Required work >> Output all entries verbatim, dropping pictures.

-=-=-=-=-

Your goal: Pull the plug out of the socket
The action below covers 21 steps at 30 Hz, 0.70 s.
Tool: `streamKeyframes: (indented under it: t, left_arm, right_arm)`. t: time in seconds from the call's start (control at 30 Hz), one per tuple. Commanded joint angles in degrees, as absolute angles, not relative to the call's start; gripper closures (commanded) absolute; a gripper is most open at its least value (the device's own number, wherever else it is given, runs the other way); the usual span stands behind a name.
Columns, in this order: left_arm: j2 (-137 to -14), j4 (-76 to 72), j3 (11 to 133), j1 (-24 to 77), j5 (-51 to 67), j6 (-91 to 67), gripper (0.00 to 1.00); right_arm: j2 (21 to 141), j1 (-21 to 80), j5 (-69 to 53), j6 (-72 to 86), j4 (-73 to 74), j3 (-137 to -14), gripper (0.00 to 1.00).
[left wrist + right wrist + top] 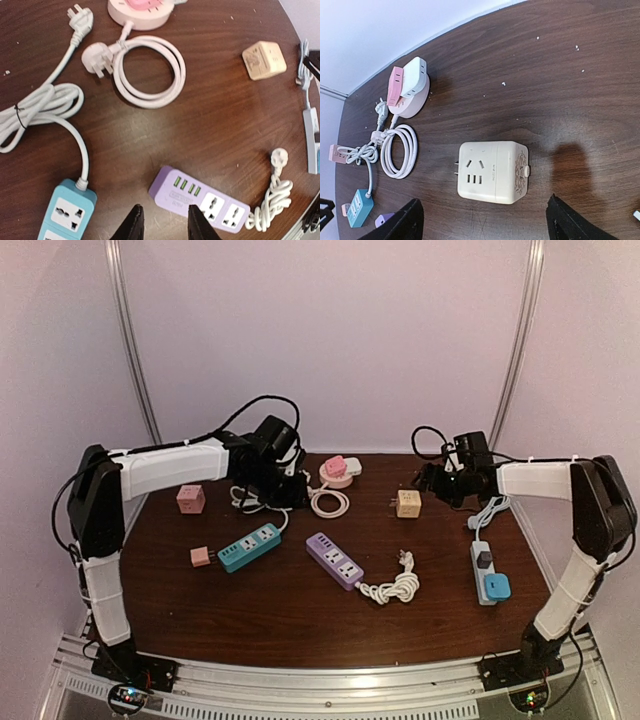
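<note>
A round pink socket (335, 478) lies at the back middle of the table, with a pink plug (334, 464) and a white plug (351, 465) seated in it. It also shows in the right wrist view (412, 102) and at the top edge of the left wrist view (140, 10). A white strip (480, 552) at the right carries a black plug (485, 560) and a blue plug (496, 587). My left gripper (288, 490) is open and empty above the table, left of the pink socket. My right gripper (432, 480) is wide open and empty over a cream cube adapter (492, 171).
A teal strip (249, 547), a purple strip (334, 559) with a coiled cord (393, 587), a pink cube (191, 499) and a small pink adapter (201, 556) lie on the table. White coiled cords (150, 72) lie by the pink socket.
</note>
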<state>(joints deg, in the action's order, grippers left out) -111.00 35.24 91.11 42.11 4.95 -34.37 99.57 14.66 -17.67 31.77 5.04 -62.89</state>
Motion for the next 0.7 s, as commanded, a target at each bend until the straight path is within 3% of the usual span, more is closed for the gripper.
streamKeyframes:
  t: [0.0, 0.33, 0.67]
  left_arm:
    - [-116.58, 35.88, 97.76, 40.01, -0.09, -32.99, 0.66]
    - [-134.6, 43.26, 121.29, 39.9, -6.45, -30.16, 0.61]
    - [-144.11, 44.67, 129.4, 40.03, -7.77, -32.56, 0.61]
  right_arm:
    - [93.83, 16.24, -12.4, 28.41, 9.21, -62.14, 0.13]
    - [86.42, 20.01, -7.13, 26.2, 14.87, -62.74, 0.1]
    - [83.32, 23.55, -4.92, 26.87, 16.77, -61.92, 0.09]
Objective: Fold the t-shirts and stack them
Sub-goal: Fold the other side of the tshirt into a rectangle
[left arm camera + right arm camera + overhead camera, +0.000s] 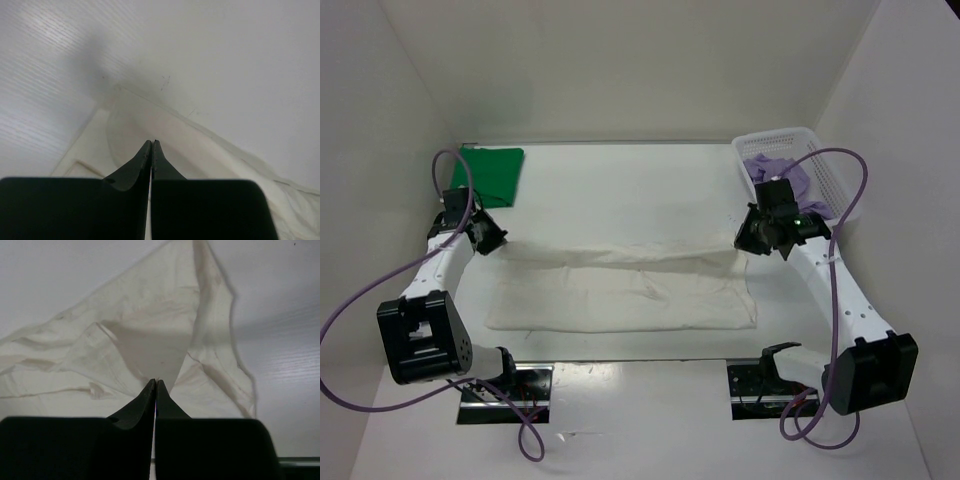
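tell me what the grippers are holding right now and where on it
Both hold the white t-shirt: the left gripper pinches the left end of its raised far edge, the right gripper the right end.

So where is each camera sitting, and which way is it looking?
Top camera: high behind the robot, looking down at the table, white t-shirt, green t-shirt, and lavender t-shirt in the basket; shows left arm, right arm, left gripper, right gripper.
Left wrist camera: on the left wrist, looking past its own shut fingers at the white t-shirt.
Right wrist camera: on the right wrist, looking past its own shut fingers at the white t-shirt.
Shared: all three see the white t-shirt.
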Motion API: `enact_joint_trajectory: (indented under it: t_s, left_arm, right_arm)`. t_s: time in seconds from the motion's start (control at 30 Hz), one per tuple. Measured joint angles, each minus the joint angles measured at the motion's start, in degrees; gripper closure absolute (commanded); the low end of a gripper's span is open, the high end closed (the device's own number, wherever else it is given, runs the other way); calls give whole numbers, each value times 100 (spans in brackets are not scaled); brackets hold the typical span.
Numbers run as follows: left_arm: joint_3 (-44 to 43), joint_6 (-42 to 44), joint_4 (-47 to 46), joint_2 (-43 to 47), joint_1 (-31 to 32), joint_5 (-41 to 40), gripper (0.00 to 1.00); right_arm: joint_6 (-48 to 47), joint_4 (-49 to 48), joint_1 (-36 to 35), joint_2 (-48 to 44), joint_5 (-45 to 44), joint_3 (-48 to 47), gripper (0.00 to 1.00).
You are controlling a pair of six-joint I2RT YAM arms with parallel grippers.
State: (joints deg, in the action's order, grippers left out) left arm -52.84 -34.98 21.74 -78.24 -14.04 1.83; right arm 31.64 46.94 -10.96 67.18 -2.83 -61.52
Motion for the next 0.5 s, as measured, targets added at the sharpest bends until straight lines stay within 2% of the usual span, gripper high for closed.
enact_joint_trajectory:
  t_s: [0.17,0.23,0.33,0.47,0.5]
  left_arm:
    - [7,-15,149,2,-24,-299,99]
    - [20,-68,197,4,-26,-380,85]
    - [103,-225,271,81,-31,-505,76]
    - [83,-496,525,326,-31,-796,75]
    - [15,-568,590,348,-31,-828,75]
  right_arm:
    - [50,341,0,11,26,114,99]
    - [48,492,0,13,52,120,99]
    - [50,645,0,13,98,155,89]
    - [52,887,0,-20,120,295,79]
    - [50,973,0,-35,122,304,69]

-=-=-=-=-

Result for this exercise >>
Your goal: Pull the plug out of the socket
The action below covers 21 steps at 30 Hz, 0.70 s.
Tool: `streamKeyframes: (indented under it: t, left_arm, right_arm)`. t: time in seconds from the call's start (control at 30 Hz), one per tuple. Commanded joint angles in degrees, as absolute angles, not relative to the call's start; gripper closures (commanded) absolute; a gripper is most open at its least value (the device's own number, wherever else it is given, runs the other way); the usual span stands behind a name.
Columns, in this order: left_arm: j2 (-137 to -14), j4 (-76 to 72), j3 (11 to 133), j1 (-24 to 77), j5 (-51 to 67), j6 (-91 to 67), gripper (0.00 to 1.00); right_arm: j2 (21 to 141), j1 (-21 to 80), j5 (-69 to 53), j6 (-72 to 86), j4 (-73 to 74), j3 (-137 to -14), gripper (0.00 to 1.00).
[left wrist + right wrist + top] 
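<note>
A round pink socket (335, 478) lies at the back middle of the table, with a pink plug (334, 464) and a white plug (351, 465) seated in it. It also shows in the right wrist view (412, 102) and at the top edge of the left wrist view (140, 10). A white strip (480, 552) at the right carries a black plug (485, 560) and a blue plug (496, 587). My left gripper (288, 490) is open and empty above the table, left of the pink socket. My right gripper (432, 480) is wide open and empty over a cream cube adapter (492, 171).
A teal strip (249, 547), a purple strip (334, 559) with a coiled cord (393, 587), a pink cube (191, 499) and a small pink adapter (201, 556) lie on the table. White coiled cords (150, 72) lie by the pink socket.
</note>
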<state>(joints deg, in the action's order, grippers left out) -111.00 35.24 91.11 42.11 4.95 -34.37 99.57 14.66 -17.67 31.77 5.04 -62.89</state>
Motion for the next 0.7 s, as commanded, a target at each bend until the straight path is within 3% of the usual span, more is closed for the gripper.
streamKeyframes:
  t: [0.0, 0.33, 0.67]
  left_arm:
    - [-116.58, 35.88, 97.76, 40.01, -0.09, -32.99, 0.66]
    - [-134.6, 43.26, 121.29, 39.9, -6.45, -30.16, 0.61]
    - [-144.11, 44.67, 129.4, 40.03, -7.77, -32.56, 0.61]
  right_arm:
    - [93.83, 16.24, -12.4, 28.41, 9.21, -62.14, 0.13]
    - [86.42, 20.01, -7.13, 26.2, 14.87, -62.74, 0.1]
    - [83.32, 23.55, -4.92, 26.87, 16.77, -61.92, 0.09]
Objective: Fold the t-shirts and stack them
Sub-goal: Fold the other side of the tshirt into a rectangle
[left arm camera + right arm camera + overhead camera, +0.000s] 
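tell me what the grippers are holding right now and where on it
Both hold the white t-shirt: the left gripper pinches the left end of its raised far edge, the right gripper the right end.

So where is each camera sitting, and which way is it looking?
Top camera: high behind the robot, looking down at the table, white t-shirt, green t-shirt, and lavender t-shirt in the basket; shows left arm, right arm, left gripper, right gripper.
Left wrist camera: on the left wrist, looking past its own shut fingers at the white t-shirt.
Right wrist camera: on the right wrist, looking past its own shut fingers at the white t-shirt.
Shared: all three see the white t-shirt.
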Motion API: `enact_joint_trajectory: (indented under it: t_s, left_arm, right_arm)`. t_s: time in seconds from the motion's start (control at 30 Hz), one per tuple. Measured joint angles, each minus the joint angles measured at the motion's start, in degrees; gripper closure absolute (commanded); the low end of a gripper's span is open, the high end closed (the device's own number, wherever else it is given, runs the other way); calls give whole numbers, each value times 100 (spans in brackets are not scaled); brackets hold the typical span.
Numbers run as follows: left_arm: joint_3 (-44 to 43), joint_6 (-42 to 44), joint_4 (-47 to 46), joint_2 (-43 to 47), joint_1 (-31 to 32), joint_5 (-41 to 40), gripper (0.00 to 1.00); right_arm: joint_6 (-48 to 47), joint_4 (-49 to 48), joint_1 (-36 to 35), joint_2 (-48 to 44), joint_5 (-45 to 44), joint_3 (-48 to 47), gripper (0.00 to 1.00).
You are controlling a pair of six-joint I2RT YAM arms with parallel grippers.
State: (joints deg, in the action's order, grippers left out) left arm -52.84 -34.98 21.74 -78.24 -14.04 1.83; right arm 31.64 46.94 -10.96 67.18 -2.83 -61.52
Motion for the next 0.5 s, as measured, targets added at the sharpest bends until straight lines stay within 2% of the usual span, gripper high for closed.
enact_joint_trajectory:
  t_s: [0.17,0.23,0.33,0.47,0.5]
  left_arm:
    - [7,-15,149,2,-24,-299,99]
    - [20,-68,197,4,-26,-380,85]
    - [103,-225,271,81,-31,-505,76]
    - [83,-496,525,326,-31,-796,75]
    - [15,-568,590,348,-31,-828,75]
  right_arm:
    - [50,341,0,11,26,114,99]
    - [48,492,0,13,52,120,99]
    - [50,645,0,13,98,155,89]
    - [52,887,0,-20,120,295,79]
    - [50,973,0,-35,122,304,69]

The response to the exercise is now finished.